The report lists banks paying out more in bonuses than they received in income (Goldman, Morgan Stanley, J.P. Morgan Chase), in some cases with half the TARP funding being paid out in bonuses. Others paid out billions in bonuses while seeing a loss (Citigroup and Merrill Lynch). Bank of America and Citigroup saw performance crippled in 2008, yet compensation expenses stayed at EXACTLY the same level as they had in 2007, one of the best bull years.
O.K. O.K. I’m sorry about all the capital letters, but really, I’m surprised this whole report isn’t printed in UPPER CASE. It’s certainly well calculated to make the blood of any shareholder (or Congressman) boil. The usual excuses for this kind of behavior are offered, in this case by Merrill Lynch executives, that employees in units that performed well should not suffer because of the huge losses engendered by other less successful units.
But somewhere along the line the overall financial health of the whole firm must be taken into account (phew, got through that sentence without any upper case at all).
Johnny and Jane’s Allowances
Let’s try and liken this to family finances to try and bring it down to the level of common sense and reality, rather than the fantasy and lunacy that reigns on Wall Street and in the other banks.

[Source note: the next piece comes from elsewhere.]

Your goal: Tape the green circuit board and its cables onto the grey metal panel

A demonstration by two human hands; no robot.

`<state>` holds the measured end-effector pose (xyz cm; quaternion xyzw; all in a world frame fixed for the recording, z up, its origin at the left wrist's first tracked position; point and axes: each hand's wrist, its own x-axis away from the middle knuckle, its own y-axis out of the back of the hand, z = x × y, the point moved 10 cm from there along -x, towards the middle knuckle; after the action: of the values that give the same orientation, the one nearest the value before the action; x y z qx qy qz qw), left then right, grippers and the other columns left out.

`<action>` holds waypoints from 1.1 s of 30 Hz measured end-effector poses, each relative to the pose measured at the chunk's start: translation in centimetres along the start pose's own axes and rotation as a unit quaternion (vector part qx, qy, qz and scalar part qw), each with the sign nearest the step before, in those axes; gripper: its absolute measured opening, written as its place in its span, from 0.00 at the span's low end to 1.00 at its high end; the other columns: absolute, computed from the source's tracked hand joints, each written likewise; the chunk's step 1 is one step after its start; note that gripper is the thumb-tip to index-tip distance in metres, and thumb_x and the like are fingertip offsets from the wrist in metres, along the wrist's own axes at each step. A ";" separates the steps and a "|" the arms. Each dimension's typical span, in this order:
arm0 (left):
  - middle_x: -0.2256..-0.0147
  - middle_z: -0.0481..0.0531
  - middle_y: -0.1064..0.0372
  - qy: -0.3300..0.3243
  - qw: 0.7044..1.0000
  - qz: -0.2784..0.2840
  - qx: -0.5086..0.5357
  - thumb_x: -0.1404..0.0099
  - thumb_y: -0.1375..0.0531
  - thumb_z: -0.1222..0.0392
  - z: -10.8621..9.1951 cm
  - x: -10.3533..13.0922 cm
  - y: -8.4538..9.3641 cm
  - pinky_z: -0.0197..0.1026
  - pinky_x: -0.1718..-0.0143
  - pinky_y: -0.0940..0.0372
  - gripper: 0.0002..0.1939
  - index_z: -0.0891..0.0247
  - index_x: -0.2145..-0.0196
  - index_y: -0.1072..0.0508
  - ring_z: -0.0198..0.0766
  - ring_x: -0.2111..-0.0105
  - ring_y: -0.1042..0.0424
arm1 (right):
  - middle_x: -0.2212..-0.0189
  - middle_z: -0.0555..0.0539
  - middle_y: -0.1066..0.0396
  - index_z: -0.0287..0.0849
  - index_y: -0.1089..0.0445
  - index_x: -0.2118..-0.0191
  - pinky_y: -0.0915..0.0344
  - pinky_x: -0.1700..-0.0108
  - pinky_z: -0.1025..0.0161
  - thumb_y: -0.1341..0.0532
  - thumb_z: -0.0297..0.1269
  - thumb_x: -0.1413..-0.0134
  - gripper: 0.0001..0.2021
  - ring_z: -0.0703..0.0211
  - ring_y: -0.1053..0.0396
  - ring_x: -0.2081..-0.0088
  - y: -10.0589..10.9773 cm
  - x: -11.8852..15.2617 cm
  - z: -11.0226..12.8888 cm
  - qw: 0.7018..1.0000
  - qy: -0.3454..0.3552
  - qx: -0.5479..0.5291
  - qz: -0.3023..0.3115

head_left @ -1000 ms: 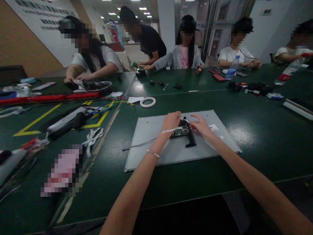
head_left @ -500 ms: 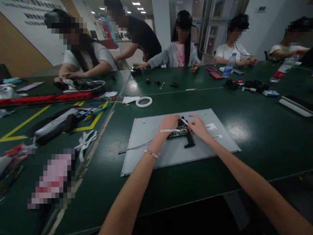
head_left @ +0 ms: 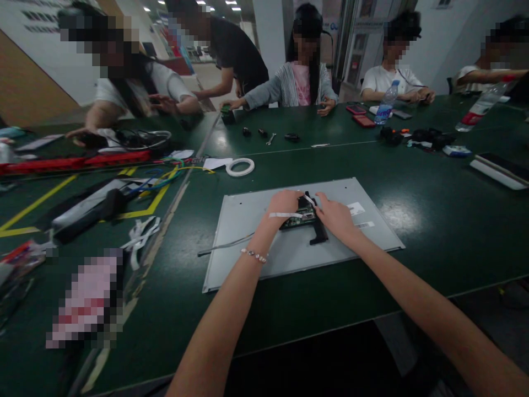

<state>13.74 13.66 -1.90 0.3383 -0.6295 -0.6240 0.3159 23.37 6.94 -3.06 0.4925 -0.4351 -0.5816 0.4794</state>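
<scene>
Fingers of our left hand curl at one end of a white strip, while those of our right hand bend at its other end; we cannot tell how tightly either side pinches. Below them, the green board sits by a black frame on a pale panel. A second strip crosses the back of our left hand. Beyond the panel, a tape roll lies on our green bench, a wrench farther off. Across from us sits a co-worker in striped sleeves.
</scene>
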 end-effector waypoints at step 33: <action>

Mom and Dad bring in a good pay packet each week. Johnny and Jane have their list of chores and get their allowances for doing them each week. Let’s see food and lodging as base salary and allowances as bonuses. But then Dad loses his job, has to stay home, and takes over Johnny and Jane’s chores during the week, when they are at school. The dishwasher continues to get stacked, the laundry done, the lawn mowed, the trash put out. Johnny and Jane aren’t doing the chores any more, and the family income is halved so their allowances are cancelled. Fair enough. But then Dad starts going out looking for other work and has to attend interviews, he’s away most of the time, or at home writing applications, working on his resume. Johnny and Jane have to take up the chores again. But do they get their allowances back?
Yeah.
When Dad gets another job.
That’s how real people live.
Let’s push it a step further. There are bills to pay, right? Like debt, like “dividends to shareholders”, what is Mom going to do? Tell the utility company that she can’t afford to pay the electricity bill because Johnny and Jane need their allowances? Tell the bank that she can’t pay the mortgage because Johnny and Jane need their allowances or they’ll GO AND DO THE NEIGHBOR’S CHORES INSTEAD AND GET PAID BY THEM!? That’s a sure fire way to get your house repossessed.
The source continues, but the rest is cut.